* _Provided data_

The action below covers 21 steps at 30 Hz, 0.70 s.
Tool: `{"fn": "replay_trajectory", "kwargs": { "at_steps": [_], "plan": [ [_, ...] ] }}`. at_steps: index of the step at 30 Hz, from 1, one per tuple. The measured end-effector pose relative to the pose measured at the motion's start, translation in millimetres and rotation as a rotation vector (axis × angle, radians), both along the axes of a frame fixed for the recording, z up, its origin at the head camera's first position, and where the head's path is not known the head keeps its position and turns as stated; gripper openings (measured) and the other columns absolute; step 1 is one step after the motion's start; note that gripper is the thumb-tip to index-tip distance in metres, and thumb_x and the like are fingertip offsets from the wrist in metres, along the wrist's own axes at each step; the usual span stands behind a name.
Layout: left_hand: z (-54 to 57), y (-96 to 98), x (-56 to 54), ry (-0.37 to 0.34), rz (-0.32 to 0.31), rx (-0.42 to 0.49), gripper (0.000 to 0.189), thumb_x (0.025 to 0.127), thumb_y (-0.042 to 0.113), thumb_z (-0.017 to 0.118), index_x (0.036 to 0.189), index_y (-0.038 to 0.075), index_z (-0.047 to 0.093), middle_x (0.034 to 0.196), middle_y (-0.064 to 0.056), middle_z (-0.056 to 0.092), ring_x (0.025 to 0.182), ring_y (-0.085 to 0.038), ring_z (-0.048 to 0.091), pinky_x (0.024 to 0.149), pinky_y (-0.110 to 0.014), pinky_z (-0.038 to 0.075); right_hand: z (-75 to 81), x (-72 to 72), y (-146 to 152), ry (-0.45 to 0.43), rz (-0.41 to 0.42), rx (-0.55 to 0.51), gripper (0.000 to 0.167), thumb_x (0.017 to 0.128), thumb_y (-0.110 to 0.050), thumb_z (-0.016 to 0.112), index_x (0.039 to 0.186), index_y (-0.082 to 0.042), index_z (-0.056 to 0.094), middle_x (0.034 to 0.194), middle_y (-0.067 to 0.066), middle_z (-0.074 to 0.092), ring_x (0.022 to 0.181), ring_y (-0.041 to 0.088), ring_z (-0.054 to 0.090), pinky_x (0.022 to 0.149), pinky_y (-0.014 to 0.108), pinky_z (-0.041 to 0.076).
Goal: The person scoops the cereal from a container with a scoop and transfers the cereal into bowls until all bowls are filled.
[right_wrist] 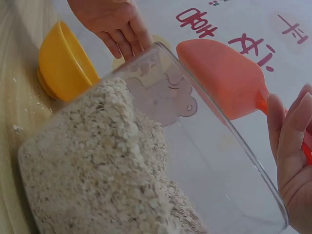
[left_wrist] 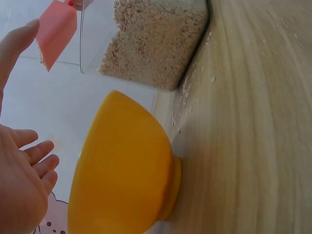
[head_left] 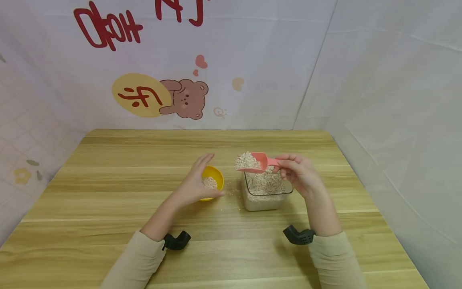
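Observation:
My right hand [head_left: 302, 173] grips the handle of a pink scoop [right_wrist: 222, 78]. Heaped oat flakes [head_left: 247, 160] fill the scoop, which is held over the left rim of a clear square container [head_left: 262, 204]. More oats lie inside that container, piled up toward one side in the right wrist view. To its left stands a yellow bowl [left_wrist: 122, 161] with some oats [head_left: 209, 183] in it. My left hand [head_left: 191, 188] is beside the bowl, thumb and fingers spread around its left side. In the left wrist view the palm and fingers show apart from the bowl's wall.
Loose flakes [head_left: 232, 190] are scattered on the wooden table [head_left: 231, 249] between bowl and container. A white cloth [head_left: 267, 72] with a printed bear and red characters hangs behind the table. Black wrist mounts [head_left: 177, 241] sit on both forearms.

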<state>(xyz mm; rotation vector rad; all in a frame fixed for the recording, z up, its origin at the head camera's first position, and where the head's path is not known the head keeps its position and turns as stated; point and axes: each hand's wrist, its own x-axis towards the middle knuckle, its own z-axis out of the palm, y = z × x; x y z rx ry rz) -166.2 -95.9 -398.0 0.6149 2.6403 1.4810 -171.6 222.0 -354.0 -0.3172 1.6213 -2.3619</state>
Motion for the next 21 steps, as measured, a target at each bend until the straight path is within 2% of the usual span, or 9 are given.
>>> {"fn": "replay_trajectory", "kwargs": {
  "at_steps": [12,21],
  "plan": [
    [-9.6,-26.1,1.7,-0.022,0.025,-0.056,0.112,0.065,0.032,0.089,0.153,0.020,0.021,0.157,-0.005,0.014,0.141,-0.031,0.018,0.107,-0.059,0.022,0.0,-5.6,-17.9,-0.052,0.020,0.059,0.019,0.095,0.005,0.048,0.096,0.000,0.067,0.070,0.010,0.068,0.051,0.007,0.057,0.049,0.016,0.046],
    [-20.6,-44.5,2.1,-0.026,0.010,-0.083,0.114,0.065,0.036,0.089,0.153,0.015,0.020,0.156,-0.012,0.014,0.140,-0.035,0.019,0.106,-0.060,0.023,2.6,-7.3,-31.8,-0.066,0.035,0.109,0.014,0.094,0.005,0.049,0.098,0.002,0.062,0.071,0.012,0.067,0.052,0.009,0.056,0.050,0.017,0.047]
  ]
}}
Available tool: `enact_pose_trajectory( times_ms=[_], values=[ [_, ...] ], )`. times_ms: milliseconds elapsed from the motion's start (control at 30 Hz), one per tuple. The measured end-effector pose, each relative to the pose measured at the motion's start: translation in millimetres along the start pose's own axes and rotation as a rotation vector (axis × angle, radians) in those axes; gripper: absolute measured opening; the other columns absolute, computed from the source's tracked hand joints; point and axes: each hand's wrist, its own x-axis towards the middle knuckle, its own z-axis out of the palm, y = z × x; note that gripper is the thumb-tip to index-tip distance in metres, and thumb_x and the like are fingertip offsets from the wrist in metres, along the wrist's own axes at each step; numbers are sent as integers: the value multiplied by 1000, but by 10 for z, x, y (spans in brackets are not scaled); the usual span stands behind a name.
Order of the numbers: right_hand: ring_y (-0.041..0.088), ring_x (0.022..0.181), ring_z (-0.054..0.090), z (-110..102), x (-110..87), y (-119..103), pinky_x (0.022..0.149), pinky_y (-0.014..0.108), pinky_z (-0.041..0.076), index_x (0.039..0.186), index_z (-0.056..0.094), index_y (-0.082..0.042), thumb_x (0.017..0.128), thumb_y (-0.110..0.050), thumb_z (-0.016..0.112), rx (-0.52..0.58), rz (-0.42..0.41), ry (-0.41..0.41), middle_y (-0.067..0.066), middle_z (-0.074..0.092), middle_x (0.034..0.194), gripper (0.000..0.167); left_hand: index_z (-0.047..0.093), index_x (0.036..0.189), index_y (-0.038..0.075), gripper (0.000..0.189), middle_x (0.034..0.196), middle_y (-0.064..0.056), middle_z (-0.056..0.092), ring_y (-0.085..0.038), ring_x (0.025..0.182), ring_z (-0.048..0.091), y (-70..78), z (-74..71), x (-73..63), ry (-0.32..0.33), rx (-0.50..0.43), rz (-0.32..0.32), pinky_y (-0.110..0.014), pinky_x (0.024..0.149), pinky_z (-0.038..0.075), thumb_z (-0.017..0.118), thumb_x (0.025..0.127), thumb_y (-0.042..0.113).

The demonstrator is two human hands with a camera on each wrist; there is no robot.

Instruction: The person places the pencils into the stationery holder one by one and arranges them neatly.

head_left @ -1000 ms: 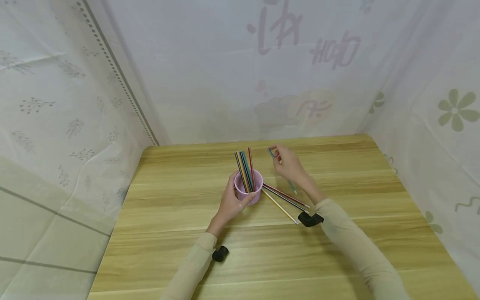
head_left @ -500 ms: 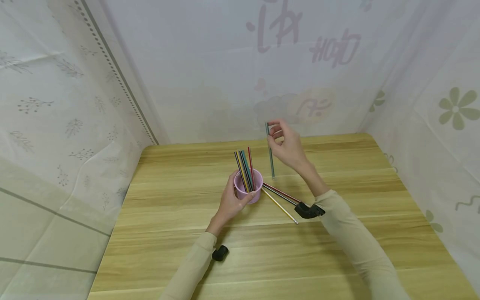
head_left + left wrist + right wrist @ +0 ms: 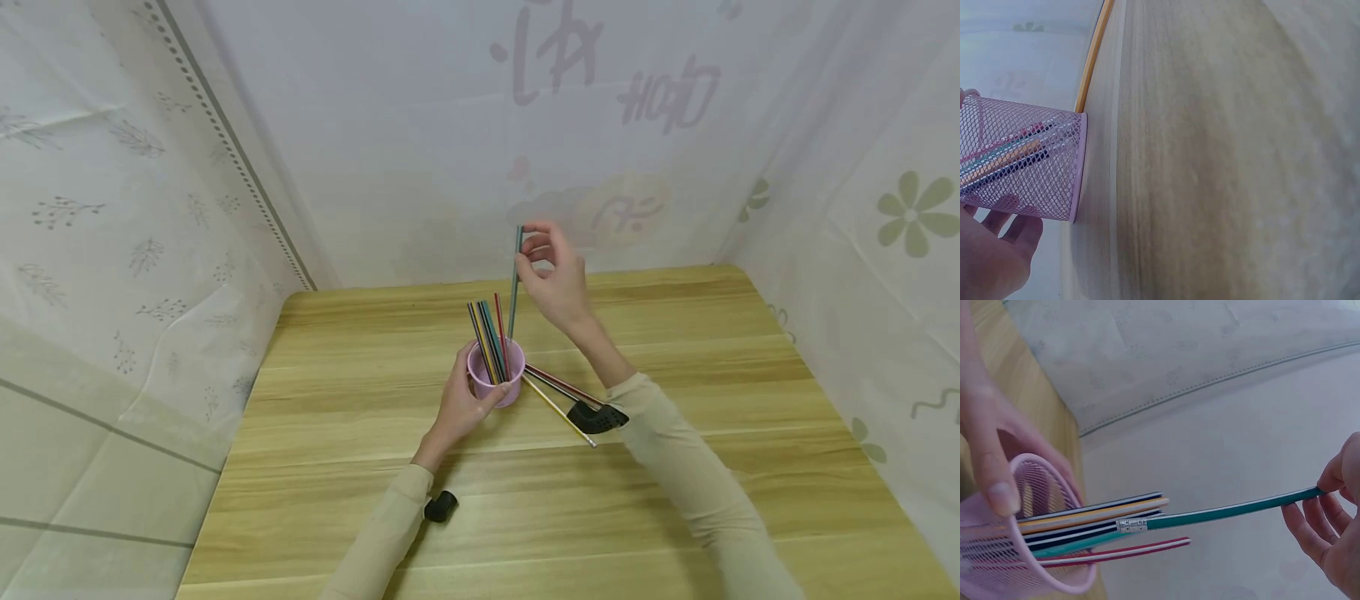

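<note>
Has since moved left with the right grip point(image 3: 555, 279), pinching the green pencil point(image 3: 1222, 514) above the pink cup point(image 3: 1029, 181); holds that cup, with its leaning pencils point(image 3: 491, 337), in the left grip point(image 3: 461, 408), near loose pencils point(image 3: 556, 407) on the bench point(image 3: 337, 375)

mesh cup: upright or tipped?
Upright: in the head view the pink mesh cup has its mouth facing up, pencils rising from it; the left hand grips its side.
</note>
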Motion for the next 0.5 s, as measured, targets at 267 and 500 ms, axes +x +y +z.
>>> enact_pose_trajectory(
  times_ms=[267, 500],
  values=[
    [29, 84, 67, 199, -124, 260, 61, 19, 57, 123, 59, 1, 89, 7, 63, -40, 29, -42, 18, 62, 94, 35, 32, 155, 15, 90, 148, -14, 50, -30, 130, 55, -24, -1, 9, -8, 4, -17, -48, 107, 49, 84, 83, 23],
    [33, 86, 69, 311, -336, 461, 64, 25, 59, 124, 59, 0, 89, 6, 63, -97, 79, -111, 19, 64, 95, 35, 32, 155, 17, 87, 146, -13, 51, -31, 129, 55, -18, -7, 12, -6, -16, -6, -51, 105, 50, 83, 84, 22]
  ],
)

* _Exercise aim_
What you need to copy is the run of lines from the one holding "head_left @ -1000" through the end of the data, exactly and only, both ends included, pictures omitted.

* _Task response_
head_left @ -1000 ms: 
head_left @ -500 ms: 
head_left + left wrist + right wrist @ +0 ms: 

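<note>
Has since moved left with the right grip point(image 3: 555, 279), pinching the green pencil point(image 3: 1222, 514) above the pink cup point(image 3: 1029, 181); holds that cup, with its leaning pencils point(image 3: 491, 337), in the left grip point(image 3: 461, 408), near loose pencils point(image 3: 556, 407) on the bench point(image 3: 337, 375)

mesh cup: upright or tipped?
Upright: in the head view the pink mesh cup has its mouth facing up, pencils rising from it; the left hand grips its side.
</note>
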Motion for the next 0.5 s, as measured, targets at 267 and 500 ms, axes +x +y +z.
>>> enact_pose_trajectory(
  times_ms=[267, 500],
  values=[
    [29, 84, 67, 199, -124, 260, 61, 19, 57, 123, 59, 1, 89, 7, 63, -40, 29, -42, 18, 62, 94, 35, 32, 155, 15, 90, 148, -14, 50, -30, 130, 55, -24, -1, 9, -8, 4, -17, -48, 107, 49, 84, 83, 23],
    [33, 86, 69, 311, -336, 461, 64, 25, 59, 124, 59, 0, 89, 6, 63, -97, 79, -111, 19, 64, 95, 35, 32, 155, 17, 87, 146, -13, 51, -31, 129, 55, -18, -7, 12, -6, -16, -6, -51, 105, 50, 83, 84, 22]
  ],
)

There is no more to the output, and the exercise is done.